Unlike the plan under consideration in NYPIRG, supra, however, the plan established in this instance obligates the town to make a contribution which is not fixed and certain. Rather, as was noted, the contribution by the town is equal to ten percent of the annual compensation of each employee who performs 1,000 hours of service. Thus, the town's contributions constitute an indeterminate cost, and like pension contributions, will vary depending on salary increases or decreases and the number of qualifying employees. In addition, although benefits under the plan vest immediately and in full, they are not payable until the "normal retirement age" of sixty-five. Thus, unlike the NYPIRG situation, benefits are not payable upon any type of separation of service and seem to be designed as an incentive for employees to perform services over an extended period.

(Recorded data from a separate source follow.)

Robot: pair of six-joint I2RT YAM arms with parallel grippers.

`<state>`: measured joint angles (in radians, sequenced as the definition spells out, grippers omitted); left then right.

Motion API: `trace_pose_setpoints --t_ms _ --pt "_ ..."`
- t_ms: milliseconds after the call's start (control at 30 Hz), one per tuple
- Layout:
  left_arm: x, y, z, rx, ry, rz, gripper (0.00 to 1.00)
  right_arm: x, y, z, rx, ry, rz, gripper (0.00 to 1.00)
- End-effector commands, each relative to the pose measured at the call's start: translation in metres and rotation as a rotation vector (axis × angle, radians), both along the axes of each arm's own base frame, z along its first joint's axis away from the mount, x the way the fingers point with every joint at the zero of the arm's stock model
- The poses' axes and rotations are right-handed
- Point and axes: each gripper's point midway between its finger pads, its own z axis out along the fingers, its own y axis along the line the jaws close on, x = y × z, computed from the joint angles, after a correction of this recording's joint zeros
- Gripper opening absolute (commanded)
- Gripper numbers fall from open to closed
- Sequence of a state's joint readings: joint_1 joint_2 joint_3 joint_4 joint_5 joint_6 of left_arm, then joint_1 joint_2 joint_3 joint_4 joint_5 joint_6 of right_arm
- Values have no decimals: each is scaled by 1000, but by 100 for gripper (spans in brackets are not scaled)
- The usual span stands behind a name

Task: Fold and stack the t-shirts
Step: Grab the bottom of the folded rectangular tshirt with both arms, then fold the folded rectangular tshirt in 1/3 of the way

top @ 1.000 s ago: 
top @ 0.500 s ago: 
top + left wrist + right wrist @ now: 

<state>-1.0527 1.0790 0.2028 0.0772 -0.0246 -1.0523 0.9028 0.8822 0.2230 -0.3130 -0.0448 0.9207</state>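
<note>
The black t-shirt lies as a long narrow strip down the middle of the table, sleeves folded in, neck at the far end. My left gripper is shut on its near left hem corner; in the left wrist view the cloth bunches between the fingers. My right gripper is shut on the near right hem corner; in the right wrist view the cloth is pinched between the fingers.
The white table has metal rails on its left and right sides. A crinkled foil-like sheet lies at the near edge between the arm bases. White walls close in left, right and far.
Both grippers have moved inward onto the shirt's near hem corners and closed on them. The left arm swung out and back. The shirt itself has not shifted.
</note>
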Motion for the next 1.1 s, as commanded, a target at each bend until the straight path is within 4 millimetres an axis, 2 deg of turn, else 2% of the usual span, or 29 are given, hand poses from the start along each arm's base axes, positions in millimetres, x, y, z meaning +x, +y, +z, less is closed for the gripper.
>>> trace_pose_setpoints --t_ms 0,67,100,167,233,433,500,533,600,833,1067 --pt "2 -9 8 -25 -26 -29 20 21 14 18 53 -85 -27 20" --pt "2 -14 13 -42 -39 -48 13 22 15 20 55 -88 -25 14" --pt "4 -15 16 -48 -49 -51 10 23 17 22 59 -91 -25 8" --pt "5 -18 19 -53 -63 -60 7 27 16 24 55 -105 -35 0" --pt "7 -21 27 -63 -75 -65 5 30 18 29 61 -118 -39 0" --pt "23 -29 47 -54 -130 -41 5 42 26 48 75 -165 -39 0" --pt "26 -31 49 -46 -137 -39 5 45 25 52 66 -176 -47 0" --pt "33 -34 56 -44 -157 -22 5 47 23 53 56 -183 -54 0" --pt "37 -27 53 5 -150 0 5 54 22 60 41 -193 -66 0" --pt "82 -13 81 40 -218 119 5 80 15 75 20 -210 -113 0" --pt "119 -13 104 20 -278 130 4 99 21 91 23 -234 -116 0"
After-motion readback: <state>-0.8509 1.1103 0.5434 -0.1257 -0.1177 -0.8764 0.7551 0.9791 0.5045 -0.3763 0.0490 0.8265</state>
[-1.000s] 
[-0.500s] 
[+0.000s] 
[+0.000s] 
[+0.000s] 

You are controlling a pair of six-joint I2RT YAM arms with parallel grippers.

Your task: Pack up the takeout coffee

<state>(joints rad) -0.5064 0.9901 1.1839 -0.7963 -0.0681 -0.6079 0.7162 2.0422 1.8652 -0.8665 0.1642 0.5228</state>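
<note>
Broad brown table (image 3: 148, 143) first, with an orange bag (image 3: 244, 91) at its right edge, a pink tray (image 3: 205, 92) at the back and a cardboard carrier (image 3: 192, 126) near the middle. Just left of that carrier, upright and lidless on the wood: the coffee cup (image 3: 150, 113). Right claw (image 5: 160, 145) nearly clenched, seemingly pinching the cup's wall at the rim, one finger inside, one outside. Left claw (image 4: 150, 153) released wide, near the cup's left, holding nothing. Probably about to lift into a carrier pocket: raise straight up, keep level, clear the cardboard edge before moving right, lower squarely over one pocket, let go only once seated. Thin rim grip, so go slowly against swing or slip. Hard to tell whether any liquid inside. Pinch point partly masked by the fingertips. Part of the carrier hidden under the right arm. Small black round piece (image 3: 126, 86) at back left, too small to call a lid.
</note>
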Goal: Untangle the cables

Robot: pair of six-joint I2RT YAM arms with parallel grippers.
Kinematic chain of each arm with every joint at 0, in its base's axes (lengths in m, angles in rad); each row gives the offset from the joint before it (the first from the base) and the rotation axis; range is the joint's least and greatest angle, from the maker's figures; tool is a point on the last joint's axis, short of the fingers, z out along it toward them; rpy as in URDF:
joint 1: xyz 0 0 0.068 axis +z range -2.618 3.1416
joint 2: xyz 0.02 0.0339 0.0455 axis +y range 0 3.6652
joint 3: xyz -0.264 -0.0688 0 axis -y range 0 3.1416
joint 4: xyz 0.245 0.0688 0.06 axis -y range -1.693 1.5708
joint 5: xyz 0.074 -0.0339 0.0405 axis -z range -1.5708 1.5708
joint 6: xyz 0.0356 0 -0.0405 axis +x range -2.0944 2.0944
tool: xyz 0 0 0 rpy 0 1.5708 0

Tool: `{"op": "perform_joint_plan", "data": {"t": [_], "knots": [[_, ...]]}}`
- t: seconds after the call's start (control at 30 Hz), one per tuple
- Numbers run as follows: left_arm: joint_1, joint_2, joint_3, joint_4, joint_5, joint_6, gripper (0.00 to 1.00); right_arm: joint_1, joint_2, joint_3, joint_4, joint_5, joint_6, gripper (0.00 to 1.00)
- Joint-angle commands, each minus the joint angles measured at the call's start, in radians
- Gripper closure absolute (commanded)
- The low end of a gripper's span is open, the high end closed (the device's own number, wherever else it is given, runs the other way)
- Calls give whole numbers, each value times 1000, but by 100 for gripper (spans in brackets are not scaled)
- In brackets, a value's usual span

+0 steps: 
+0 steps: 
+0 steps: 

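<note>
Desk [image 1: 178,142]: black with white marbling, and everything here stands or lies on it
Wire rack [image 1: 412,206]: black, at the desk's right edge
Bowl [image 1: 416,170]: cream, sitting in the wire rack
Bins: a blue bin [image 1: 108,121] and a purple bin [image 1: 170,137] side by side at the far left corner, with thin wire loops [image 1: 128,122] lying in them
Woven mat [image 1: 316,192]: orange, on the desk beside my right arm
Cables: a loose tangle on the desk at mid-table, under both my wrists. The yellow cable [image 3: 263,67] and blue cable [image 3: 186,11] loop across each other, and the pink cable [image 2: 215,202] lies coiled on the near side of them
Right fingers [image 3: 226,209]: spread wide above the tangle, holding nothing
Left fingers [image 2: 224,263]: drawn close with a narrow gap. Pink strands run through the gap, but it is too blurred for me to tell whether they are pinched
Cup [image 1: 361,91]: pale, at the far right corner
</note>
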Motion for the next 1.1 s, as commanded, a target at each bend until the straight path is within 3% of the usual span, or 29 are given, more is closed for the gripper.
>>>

Accordingly, viewed as a whole, it is our opinion that the town's plan would constitute a retirement system within the meaning of section 113(a). It is our further opinion, therefore, that a local law authorizing such a plan would be inconsistent with the provisions of section 113(a) prohibiting local retirement systems and that a collective bargaining provision establishing such a plan would be prohibited by section 113(a). We also note that providing for the plan by collective bargaining may also contravene Retirement and Social Security Law, §470. Section 470 prohibits changes negotiated between public employers and employees with respect to any benefit provided by a public retirement system, or payments to a fund or insurer to provide as income for retirees or payments to retirees or their beneficiaries, except where such changes would not require an act of the State Legislature (see Village of Fairport v Newman, 90 AD2d 293, 457 NYS2d 145; cf. Inc. Village of Lynbrook v P.E.R.B., 48 NY2d 398, 423 NYS2d 466, holding that hospitalization insurance for families of current employees who die after retirement is not a prohibited subject of collective bargaining).